Facial Herpes

All About Facial Herpes

Facial herpes are most commonly seen on the mouth area and around the nose. It is caused by HSV, also known as the herpes simplex virus. There are 2 types of this virus and they are refereed to as HSV1 and HSV2. Most cases of facial herpes come from the HSV1 strain but although HSV2 is mostly associated with the genitals, it can also cause facial herpes. Cross infections can happen and in these cases, the virus may spread to the genitals.

Millions of people who are over the age of 50 have HSV1. In some areas of the world, the statistics can reach 90% for people over 50. But most of the time, people do not have any symptoms. There can be a few minor outbreaks in a lifetime but only 30% of people report reoccurrences of facial herpes. The symptoms include tiny fluid filled blisters that appear in the infected areas. These blisters are also referred to as sun blisters, fever blisters, or herpes labialis.

HSV1 is beginning to cause new genital herpes outbreaks. New research suggests that because young people who already have HSV1 are becoming more sexually active when it comes to genital-oral contact, genital herpes is spreading at an alarming rate. This is probably due to the childhood reduction of HSV1, which means that in the teenage years, individuals become more susceptible to getting the infection.

Facial herpes happens when there is a tiny crack or abrasion in the skin. The virus invades the crack in the skin and at first; a person may not be aware that he/she is infected. Occasionally, a person can have beginning symptoms and they include blisters around the gums and lip area, flu-like symptoms, a fever, and sore throat. The blisters can take a full 2 weeks to fully heal and during this time enlarged lymph nodes and neck pain can also be seen. People who suffer with facial herpes have less severe symptoms if they have the disease when they are young. Older people have much more severe symptoms.  

The herpes simplex virus follows the paths in the nerves and remains in the trigeminal ganglion throughout the person’s life. This virus can be reactivated occasionally and cause an outbreak. This is called a reoccurrence. This reoccurrence only means that the virus will attack the body again but it doesn’t mean that the outbreak will appear in the same area. Facial herpes can appear around the mouth area or around the nose. These reoccurrences are normally not as severe as the first outbreak.
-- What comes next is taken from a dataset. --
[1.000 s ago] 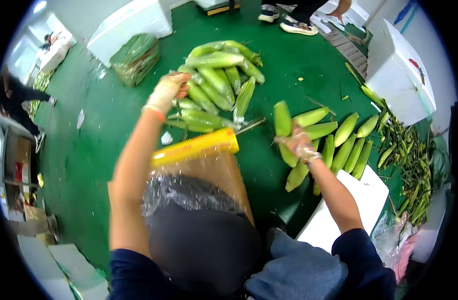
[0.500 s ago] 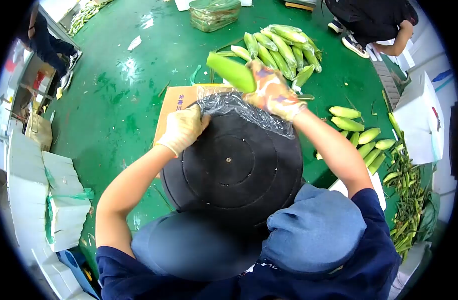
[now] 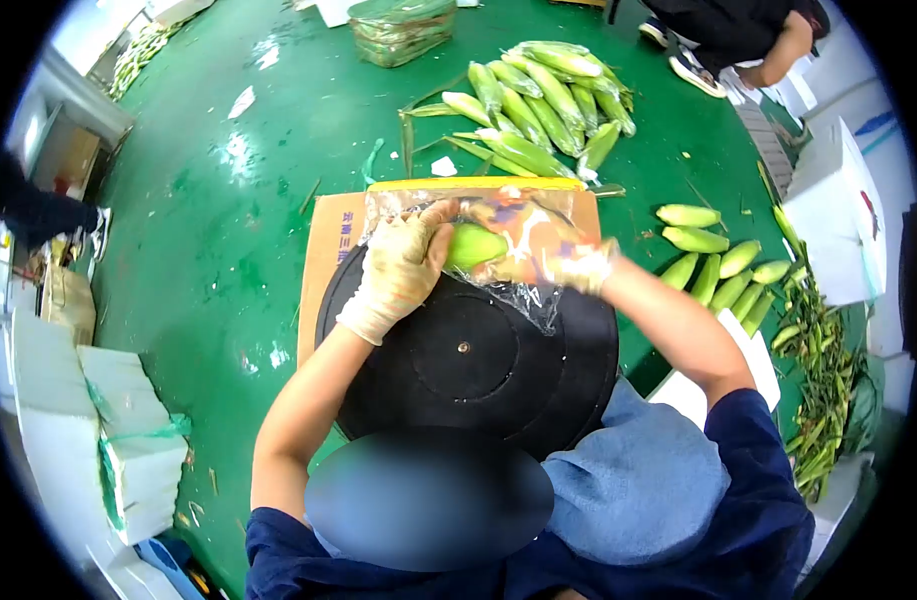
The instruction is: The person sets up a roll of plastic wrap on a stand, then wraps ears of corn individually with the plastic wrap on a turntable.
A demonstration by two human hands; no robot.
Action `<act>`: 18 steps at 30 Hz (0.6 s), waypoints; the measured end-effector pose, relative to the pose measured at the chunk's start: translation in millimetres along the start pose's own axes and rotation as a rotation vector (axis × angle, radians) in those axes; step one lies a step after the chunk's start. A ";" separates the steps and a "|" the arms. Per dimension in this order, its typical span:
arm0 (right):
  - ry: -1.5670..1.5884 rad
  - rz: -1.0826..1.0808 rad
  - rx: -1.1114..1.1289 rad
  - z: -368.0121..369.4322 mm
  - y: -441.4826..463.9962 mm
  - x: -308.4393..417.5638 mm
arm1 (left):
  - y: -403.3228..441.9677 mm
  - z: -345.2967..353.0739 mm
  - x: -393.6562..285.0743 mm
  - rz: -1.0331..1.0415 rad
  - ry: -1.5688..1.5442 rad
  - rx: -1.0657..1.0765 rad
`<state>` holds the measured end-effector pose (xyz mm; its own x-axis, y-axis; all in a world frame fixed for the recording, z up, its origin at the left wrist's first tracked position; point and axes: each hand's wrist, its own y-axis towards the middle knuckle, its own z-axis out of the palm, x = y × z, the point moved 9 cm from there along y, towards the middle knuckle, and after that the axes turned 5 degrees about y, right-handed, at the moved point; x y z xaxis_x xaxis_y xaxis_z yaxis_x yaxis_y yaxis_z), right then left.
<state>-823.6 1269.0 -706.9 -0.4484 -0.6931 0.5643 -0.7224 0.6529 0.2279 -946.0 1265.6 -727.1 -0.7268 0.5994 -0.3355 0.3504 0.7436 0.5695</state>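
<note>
Between my hands a green corn cob [image 3: 475, 247] lies over the black round lid [image 3: 465, 365], with clear plastic film [image 3: 538, 303] around and under it. My left hand [image 3: 403, 262], gloved, has its fingers closed at the cob's left end, on the film. From the right, my gloved right hand [image 3: 538, 243] is wrapped round the cob, its outline smeared by motion. Behind the lid is a cardboard box [image 3: 325, 250] with a yellow strip [image 3: 478, 184] along its far edge.
Wrapped cobs [image 3: 553, 100] are piled on the green floor ahead. Bare cobs [image 3: 693, 240] lie at the right, beside a white foam piece [image 3: 763, 365] and husks [image 3: 823, 390]. A crouching person [image 3: 743, 35] is at the upper right; another person's legs [image 3: 53, 205] show left.
The cob has come down from above the box to between my hands, over the lid. My left hand has moved up and right to meet it, and the film now surrounds the cob.
</note>
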 end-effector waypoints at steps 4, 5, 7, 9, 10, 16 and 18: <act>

The first symptoms of a reoccurring outbreak can be a tingling feeling in the infected area. This may last for 6 to 8 hours and there can also be a slight itch. After the 8 hour period, the skin can become swollen and tiny blisters filled with fluid can start to form. These blisters can be very painful, especially after they pop. The result is dry scabbing skin that can easily split or crack. It can take 2 to 3 weeks for these blisters to fully heal.

The most common way facial herpes is spread is through touching. Hugging or kissing an infected person spread this condition. You can also get it by using a towel, sharing makeup or sharing drinks with an infected person. Although a person is highly contagious when they have open or draining sores, they can also be contagious when there are no symptoms present.

To avoid a reoccurrence while suffering with facial herpes, you should limit exposure to excessive sunlight and tanning beds. It is recommended that you should also avoid drinking hot liquids and tell your dentist that you suffer with facial herpes before having any type of oral surgery.